Jay Isaac
Misty Horizon
Mar 8-Apr 6, 2002
Paul Petro Contemporary Art is pleased to announce the opening of Misty Horizon, an exhibition of new paintings and sculpture by Toronto-based artist Jay Isaac. In this latest body of work Isaac continues to manipulate the traditions of landscape and still life that were central to Hinterland, his previous exhibition at the gallery.
The new works synthesize the concerns of sculpture and painting into autonomous forms. Landscape elements, set within fantastical non-spaces, provide a contrast of realism to the otherwise abstract strategies.
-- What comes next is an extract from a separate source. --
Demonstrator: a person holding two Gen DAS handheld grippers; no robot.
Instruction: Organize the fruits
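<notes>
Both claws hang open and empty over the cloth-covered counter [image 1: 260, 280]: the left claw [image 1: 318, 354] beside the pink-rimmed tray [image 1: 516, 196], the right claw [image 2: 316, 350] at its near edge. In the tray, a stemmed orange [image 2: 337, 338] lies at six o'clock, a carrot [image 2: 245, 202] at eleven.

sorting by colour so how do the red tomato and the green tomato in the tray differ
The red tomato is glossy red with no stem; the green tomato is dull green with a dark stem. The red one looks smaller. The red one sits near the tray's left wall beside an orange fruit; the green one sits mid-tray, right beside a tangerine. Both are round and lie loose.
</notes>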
A continuously opposing tension comes out of an “earnest” desire to produce beautiful and sublime landscape paintings and an opposing interest that embraces grotesque or lowly modes of expression.
Isaac's work is currently on exhibition in Bologna in the international group show Officina America, curated by Renato Barilli. His work is included in the upcoming show Synthetic Psychosis, a group exhibition on new Toronto painting curated by David Liss for the Museum of Contemporary Canadian Art (Toronto). His work will be the subject of a solo exhibition at Mercer Union (Toronto) in Fall 2002.
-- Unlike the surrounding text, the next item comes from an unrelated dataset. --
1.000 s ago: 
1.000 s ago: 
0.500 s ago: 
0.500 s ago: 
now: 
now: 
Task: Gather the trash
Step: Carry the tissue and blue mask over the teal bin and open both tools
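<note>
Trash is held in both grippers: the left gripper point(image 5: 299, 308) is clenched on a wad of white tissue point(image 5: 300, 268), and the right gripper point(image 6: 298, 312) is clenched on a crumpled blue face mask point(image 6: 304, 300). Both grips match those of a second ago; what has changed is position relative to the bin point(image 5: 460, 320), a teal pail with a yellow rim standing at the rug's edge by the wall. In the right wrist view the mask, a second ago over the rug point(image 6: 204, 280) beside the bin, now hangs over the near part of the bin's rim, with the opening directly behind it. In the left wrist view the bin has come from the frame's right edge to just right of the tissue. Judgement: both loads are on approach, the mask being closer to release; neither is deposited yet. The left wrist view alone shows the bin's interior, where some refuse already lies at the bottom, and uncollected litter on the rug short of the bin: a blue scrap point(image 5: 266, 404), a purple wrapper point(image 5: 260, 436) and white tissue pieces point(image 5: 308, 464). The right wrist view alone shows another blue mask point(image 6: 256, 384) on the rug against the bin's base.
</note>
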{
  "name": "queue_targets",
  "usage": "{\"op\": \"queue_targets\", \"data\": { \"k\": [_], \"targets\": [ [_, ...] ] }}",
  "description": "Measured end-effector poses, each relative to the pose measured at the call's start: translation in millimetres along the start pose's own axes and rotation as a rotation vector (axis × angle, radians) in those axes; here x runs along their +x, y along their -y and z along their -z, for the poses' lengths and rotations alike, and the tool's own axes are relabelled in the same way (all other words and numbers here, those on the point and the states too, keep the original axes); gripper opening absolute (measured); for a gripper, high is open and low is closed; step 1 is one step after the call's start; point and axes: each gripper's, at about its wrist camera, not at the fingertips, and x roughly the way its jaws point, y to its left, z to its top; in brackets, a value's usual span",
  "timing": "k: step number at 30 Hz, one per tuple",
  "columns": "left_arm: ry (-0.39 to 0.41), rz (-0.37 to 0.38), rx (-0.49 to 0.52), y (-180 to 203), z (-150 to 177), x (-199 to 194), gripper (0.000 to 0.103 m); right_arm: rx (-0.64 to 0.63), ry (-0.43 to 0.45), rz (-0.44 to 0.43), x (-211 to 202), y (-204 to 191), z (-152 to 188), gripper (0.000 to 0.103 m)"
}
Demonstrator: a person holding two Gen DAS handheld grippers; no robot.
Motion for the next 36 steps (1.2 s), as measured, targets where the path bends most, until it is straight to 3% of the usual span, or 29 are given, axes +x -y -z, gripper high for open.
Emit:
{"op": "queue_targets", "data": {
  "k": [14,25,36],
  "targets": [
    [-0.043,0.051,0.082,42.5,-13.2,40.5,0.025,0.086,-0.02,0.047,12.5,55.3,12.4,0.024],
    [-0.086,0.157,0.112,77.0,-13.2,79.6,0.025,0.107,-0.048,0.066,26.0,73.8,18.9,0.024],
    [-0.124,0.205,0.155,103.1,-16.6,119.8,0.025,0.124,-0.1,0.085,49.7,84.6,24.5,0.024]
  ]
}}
Jay was born in 1975 in Saint John, New Brunswick. He attended the Emily Carr Institute of Art & Design (1993-97) and the Cardiff Institute of Art & Design (1996). He lived and worked in the U.K, primarily in Bristol, for two years (1997-99) before settling in Toronto.
"Returning home one night I started to watch TV and came across an early sci-fi programme. I hadn't seen the first half but could figure out what was happening anyway. One of the main characters' persona had been removed from his physical body and was now housed in a glowing sphere. Side by side the body and the sphere were placed and the sphere was talking exactly like the character talked before this event took place. The voice was perfectly clear and fully aware of the predicament at hand.
"Then it struck me, 'why was this glowing sphere talking exactly like the character, with the same physical voice, when the sphere didnt' have a voicebox, or a tongue, or any implements of speech?' In my mind the fiction all of a sudden had a glitch. In the excitement of ruining the believability of the TV programme, I overlooked the simple point that all the other elements of the fiction, like being in outer space or having your persona removed and housed in a glowing sphere, were just as unbelievable.
"When a reality is a fiction then anything can be constructed as believable. Because my fiction-building is selfaware and conveys a fabricated reality then anything can be constructed as believable within this fantasy. This overtly indulgent way of thinking is a basis for most of my creative actions, and needs to be intervened upon by introducing elements that teeter on the edge of making everything fall apart. Using decadent forms of expression, like intuition and oil painting, can only be subverted by using other decadent forms of expression, like beauty and good painting."